Using trade area analysis for CPG merchant segmentation

Argyrios Kyrgiazos

and

Antonis Tofarides

Oct 6, 2022

Use cases

16 mins read

Understanding customers (commonly referred to as “merchants” within CPG) and prioritizing which are the best points of sale to place products is as important now as ever for brands. According to McKinsey despite the rapid growth of e-commerce traditional distribution channels still represent the largest share of sales in the consumer market. Furthermore in developing markets CPG companies are expanding their physical customer networks making insights relating to expansion planning crucial for success.

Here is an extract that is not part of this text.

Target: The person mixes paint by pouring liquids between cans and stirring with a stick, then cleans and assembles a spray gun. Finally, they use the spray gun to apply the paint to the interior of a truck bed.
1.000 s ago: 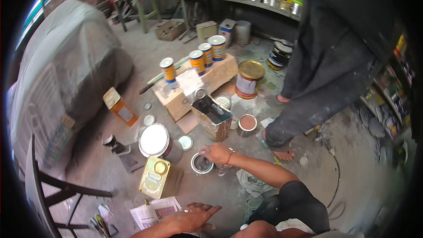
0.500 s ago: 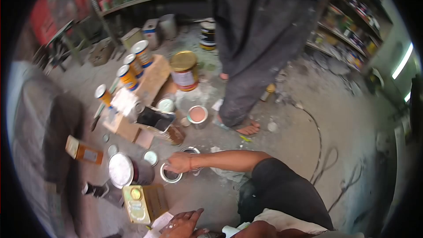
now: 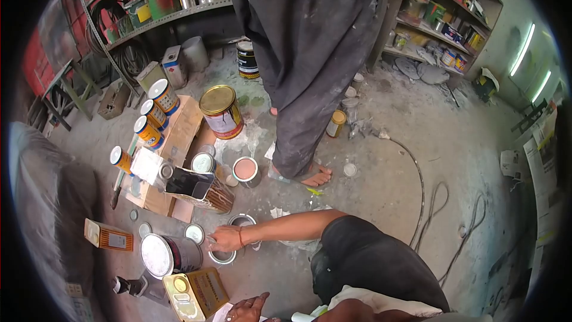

Another challenge is where to spend trade promotion budget given it is an important cost component directly affecting their margins. While trade promotion performance measurement and optimization is the most important step to be taken for CPG transformation (according to Google Cloud) using data-driven approaches to better understand customers can help inform and optimize trade promotion decisions.

For many CPG companies these activities are an even greater challenge due to the lack of up-to-date and granular customer sales data for their product portfolios. In the absence of this data constructed proxies using geospatial insights can help them define consolidated channel strategies for their complex networks of merchants.

Announcing our new CPG module in the Analytics Toolbox for BigQuery

In this blogpost we will showcase how CPG data scientists and analysts can now leverage CARTO’s Analytics Toolbox for BigQuery to segment their customers or merchants based on the characteristics of their trade areas.

The Analytics Toolbox provides a complete framework of analysis capabilities to perform spatial analytics in SQL computed natively in the leading cloud data warehouse platforms. Our implementation for BigQuery enables a fully cloud native spatial analytics and Spatial Data Science experience whilst reaping the benefits around privacy compliance scalability and the lower costs that cloud data warehouse infrastructure brings.

The analysis routines in the Analytics Toolbox cover a broad range of spatial analytics use cases and are organized into a series of modules (data clustering statistics etc.) based on the functionality that they offer. Today we are happy to announce the availability of a new domain-specific module to solve geospatial analytics for the CPG / FMCG sector starting with Customer Segmentation.

Segment your customers

In order to unlock customer segmentation analysis we have implemented three new procedures into the Analytics Toolbox that cover all the necessary steps to solve this use case end-to-end: trade area generation data preparation and customer segmentation.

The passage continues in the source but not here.